Stored data:

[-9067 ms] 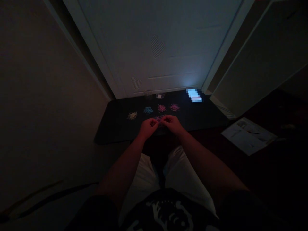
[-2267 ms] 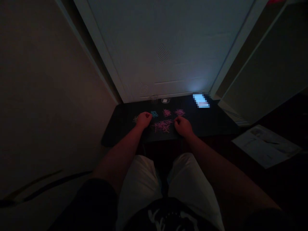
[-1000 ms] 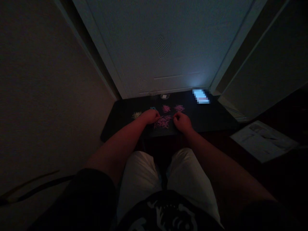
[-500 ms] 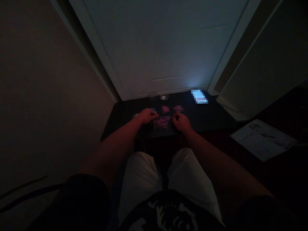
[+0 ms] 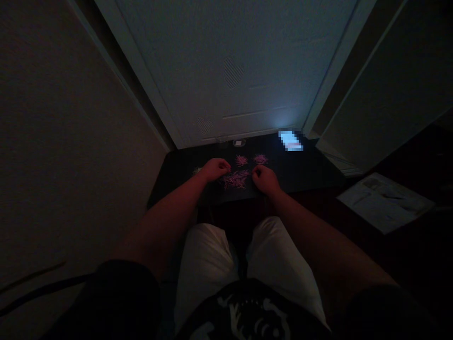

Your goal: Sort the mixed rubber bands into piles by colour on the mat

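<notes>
On the dark table (image 5: 304,172) lies a loose heap of thin pinkish-purple sticks (image 5: 235,179). My left hand (image 5: 216,169) is at the heap's upper left edge, its fingers pinched together. At the right of the heap, my right hand (image 5: 265,178) is also closed, thumb against fingers. The dim light hides what either pinch holds. Two smaller piles lie beyond the heap: a pink pile (image 5: 241,160) and a purple pile (image 5: 261,159). A pale yellowish pile (image 5: 197,170) shows partly behind my left wrist.
A pixelated glowing screen (image 5: 290,140) stands at the table's back right. Near the back edge are a small round dish (image 5: 239,142) with something white and a clear container (image 5: 222,140). A white door (image 5: 262,94) rises behind. A sheet (image 5: 385,203) lies at the right.
The view has shifted slightly. My left hand now covers the bluish pile that showed beyond it before. Both hands stay beside the heap with fingers closed.
</notes>
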Tool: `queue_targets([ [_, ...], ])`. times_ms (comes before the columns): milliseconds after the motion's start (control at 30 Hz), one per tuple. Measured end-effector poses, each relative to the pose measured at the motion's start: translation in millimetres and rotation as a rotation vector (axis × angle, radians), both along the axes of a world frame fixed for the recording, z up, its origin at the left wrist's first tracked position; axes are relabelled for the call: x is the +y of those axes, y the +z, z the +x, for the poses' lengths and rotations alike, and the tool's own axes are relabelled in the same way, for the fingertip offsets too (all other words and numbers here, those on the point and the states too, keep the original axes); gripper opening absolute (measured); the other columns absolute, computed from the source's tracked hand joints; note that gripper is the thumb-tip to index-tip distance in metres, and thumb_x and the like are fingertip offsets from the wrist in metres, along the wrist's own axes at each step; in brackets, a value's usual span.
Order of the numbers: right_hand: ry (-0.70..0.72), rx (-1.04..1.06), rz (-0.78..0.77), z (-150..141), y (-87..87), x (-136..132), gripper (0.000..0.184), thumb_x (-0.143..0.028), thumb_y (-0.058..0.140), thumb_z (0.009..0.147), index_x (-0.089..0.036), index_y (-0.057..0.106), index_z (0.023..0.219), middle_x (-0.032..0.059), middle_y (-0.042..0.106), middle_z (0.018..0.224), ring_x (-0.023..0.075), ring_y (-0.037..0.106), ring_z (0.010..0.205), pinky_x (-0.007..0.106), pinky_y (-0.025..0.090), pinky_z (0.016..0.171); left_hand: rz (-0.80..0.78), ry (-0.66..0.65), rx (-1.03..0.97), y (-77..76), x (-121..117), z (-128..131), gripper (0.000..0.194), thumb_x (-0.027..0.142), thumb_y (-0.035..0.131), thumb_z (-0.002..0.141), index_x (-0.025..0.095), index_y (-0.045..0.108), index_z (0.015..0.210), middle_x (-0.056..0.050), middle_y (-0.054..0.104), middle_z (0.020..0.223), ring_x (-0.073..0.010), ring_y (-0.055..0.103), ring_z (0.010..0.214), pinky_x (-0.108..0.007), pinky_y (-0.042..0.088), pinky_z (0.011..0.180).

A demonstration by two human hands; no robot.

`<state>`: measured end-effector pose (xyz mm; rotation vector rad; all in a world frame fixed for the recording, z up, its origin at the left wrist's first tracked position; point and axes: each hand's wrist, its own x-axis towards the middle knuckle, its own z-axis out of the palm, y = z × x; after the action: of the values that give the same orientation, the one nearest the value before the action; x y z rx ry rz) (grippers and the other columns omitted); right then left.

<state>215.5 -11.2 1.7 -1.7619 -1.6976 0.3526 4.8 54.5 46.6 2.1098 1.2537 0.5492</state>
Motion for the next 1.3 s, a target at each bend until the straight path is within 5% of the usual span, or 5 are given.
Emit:
queue_targets([
  [300,-0.001,0.006,-0.004,0,0.0,1,0.015,-0.023,0.048,0.076,-0.02,0.061,0.08,0.0026,0.064,0.078,0.0153,0.056,0.07,0.025,0.039,0.064,0.014,-0.045,0.108,2.0,-4,-2,0.033,0.02,0.057,0.069,0.017,0.065,0.101,-0.004,0.07,0.079,-0.0139,0.061,0.068,-0.025,0.047,0.067],
  [633,0.005,-0.021,-0.012,0,0.3,0,0.016,-0.025,0.047,0.077,-0.019,0.061,0.081,0.0035,0.064,0.078,0.0152,0.055,0.069,0.025,0.038,0.063,0.162,0.012,0.091,0.6,-13,-5,0.018,0.024,0.058,0.07,0.017,0.068,0.083,-0.003,0.067,0.074,-0.0143,0.059,0.069,-0.025,0.044,0.068],
  [967,0.014,-0.014,0.005,2,-1.5,2,0.016,-0.024,0.047,0.076,-0.018,0.062,0.081,0.0032,0.063,0.075,0.015,0.055,0.068,0.025,0.037,0.062,0.181,-0.048,0.162,6.7,-14,-1,0.028,0.023,0.051,0.075,0.019,0.069,0.096,0.0,0.062,0.065,-0.011,0.05,0.056,-0.024,0.039,0.06],
  [1300,0.029,0.038,0.042,3,-6.3,4,0.015,-0.023,0.049,0.075,-0.019,0.062,0.079,0.0029,0.063,0.075,0.0152,0.055,0.066,0.026,0.038,0.061,0.071,0.09,-0.111,-2.0,-38,0,0.026,0.028,0.062,0.072,0.013,0.067,0.092,-0.005,0.068,0.081,-0.0127,0.058,0.068,-0.026,0.047,0.067],
])
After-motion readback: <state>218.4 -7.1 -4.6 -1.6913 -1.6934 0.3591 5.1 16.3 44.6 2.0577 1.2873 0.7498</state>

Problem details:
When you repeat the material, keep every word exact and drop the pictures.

Response for this exercise:
[-9067 ms] 
[-2267 ms] 
[-1000 ms] 
[-500 ms] 
[+0 ms] 

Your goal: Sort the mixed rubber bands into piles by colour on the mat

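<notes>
On the dark table (image 5: 304,172) lies a loose heap of thin pinkish-purple sticks (image 5: 235,179). My left hand (image 5: 216,169) is at the heap's upper left edge, its fingers pinched together. At the right of the heap, my right hand (image 5: 265,178) is also closed, thumb against fingers. The dim light hides what either pinch holds. Two smaller piles lie beyond the heap: a pink pile (image 5: 241,160) and a purple pile (image 5: 261,159). A pale yellowish pile (image 5: 197,170) shows partly behind my left wrist.
A pixelated glowing screen (image 5: 290,140) stands at the table's back right. Near the back edge are a small round dish (image 5: 239,142) with something white and a clear container (image 5: 222,140). A white door (image 5: 262,94) rises behind. A sheet (image 5: 385,203) lies at the right.
The view has shifted slightly. My left hand now covers the bluish pile that showed beyond it before. Both hands stay beside the heap with fingers closed.
</notes>
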Tool: `queue_targets([ [_, ...], ])`. times_ms (comes before the columns): milliseconds after the motion's start (control at 30 Hz), one per tuple. Measured end-effector poses, each relative to the pose measured at the motion's start: translation in millimetres and rotation as a rotation vector (axis × angle, radians), both along the axes of a world frame fixed for the recording, z up, its origin at the left wrist's first tracked position; axes are relabelled for the call: x is the +y of those axes, y the +z, z the +x, for the poses' lengths and rotations alike, and the tool's own axes are relabelled in the same way, for the fingertip offsets too (all other words and numbers here, those on the point and the states too, keep the original axes); gripper opening absolute (measured); the other columns absolute, computed from the source's tracked hand joints; note that gripper is the thumb-tip to index-tip distance in metres, and thumb_x and the like are fingertip offsets from the wrist in metres, along the wrist's own axes at each step; in brackets, a value's usual span.
Order of the numbers: right_hand: ry (-0.70..0.72), rx (-1.04..1.06), rz (-0.78..0.77), z (-150..141), y (-87..87), x (-136..132), gripper (0.000..0.184), thumb_x (-0.143..0.028), thumb_y (-0.058..0.140), thumb_z (0.009..0.147), index_x (-0.089..0.036), index_y (-0.057..0.106), index_z (0.023..0.219), middle_x (-0.032..0.059), middle_y (-0.042..0.106), middle_z (0.018..0.224), ring_x (-0.023..0.075), ring_y (-0.037..0.106), ring_z (0.010..0.205), pinky_x (-0.007..0.106), pinky_y (-0.025..0.090), pinky_z (0.016..0.171); left_hand: rz (-0.80..0.78), ry (-0.66..0.65), rx (-1.03..0.97), y (-77..76), x (-121..117), z (-128..131), gripper (0.000..0.194), thumb_x (-0.027..0.142), thumb_y (-0.035..0.131), thumb_z (-0.002..0.141), index_x (-0.025..0.095), index_y (-0.045..0.108), index_z (0.015..0.210), middle_x (-0.056..0.050), middle_y (-0.054..0.104), middle_z (0.020..0.223), ring_x (-0.073..0.010), ring_y (-0.055..0.103), ring_z (0.010..0.214), pinky_x (-0.108..0.007), pinky_y (-0.042..0.088), pinky_z (0.011..0.180).

A demonstration by two human hands; no robot.

`<state>`: measured end-effector pose (xyz mm; rotation vector rad; all in a world frame fixed for the recording, z up, its origin at the left wrist's first tracked position; point and axes: each hand's wrist, its own x-axis towards the middle knuckle, its own z-axis out of the palm, y = z × x; after the action: of the values that give the same orientation, the one nearest the value before the action; x y z rx ry rz) (grippers and the other columns omitted); right then left.

<state>215.5 -11.2 1.7 -1.7619 -1.6976 0.3526 4.8 54.5 46.6 2.1098 1.2537 0.5492</state>
Motion for the next 1.3 s, a target at each bend until the straight path is within 5% of the usual span, or 5 are given.
Emit:
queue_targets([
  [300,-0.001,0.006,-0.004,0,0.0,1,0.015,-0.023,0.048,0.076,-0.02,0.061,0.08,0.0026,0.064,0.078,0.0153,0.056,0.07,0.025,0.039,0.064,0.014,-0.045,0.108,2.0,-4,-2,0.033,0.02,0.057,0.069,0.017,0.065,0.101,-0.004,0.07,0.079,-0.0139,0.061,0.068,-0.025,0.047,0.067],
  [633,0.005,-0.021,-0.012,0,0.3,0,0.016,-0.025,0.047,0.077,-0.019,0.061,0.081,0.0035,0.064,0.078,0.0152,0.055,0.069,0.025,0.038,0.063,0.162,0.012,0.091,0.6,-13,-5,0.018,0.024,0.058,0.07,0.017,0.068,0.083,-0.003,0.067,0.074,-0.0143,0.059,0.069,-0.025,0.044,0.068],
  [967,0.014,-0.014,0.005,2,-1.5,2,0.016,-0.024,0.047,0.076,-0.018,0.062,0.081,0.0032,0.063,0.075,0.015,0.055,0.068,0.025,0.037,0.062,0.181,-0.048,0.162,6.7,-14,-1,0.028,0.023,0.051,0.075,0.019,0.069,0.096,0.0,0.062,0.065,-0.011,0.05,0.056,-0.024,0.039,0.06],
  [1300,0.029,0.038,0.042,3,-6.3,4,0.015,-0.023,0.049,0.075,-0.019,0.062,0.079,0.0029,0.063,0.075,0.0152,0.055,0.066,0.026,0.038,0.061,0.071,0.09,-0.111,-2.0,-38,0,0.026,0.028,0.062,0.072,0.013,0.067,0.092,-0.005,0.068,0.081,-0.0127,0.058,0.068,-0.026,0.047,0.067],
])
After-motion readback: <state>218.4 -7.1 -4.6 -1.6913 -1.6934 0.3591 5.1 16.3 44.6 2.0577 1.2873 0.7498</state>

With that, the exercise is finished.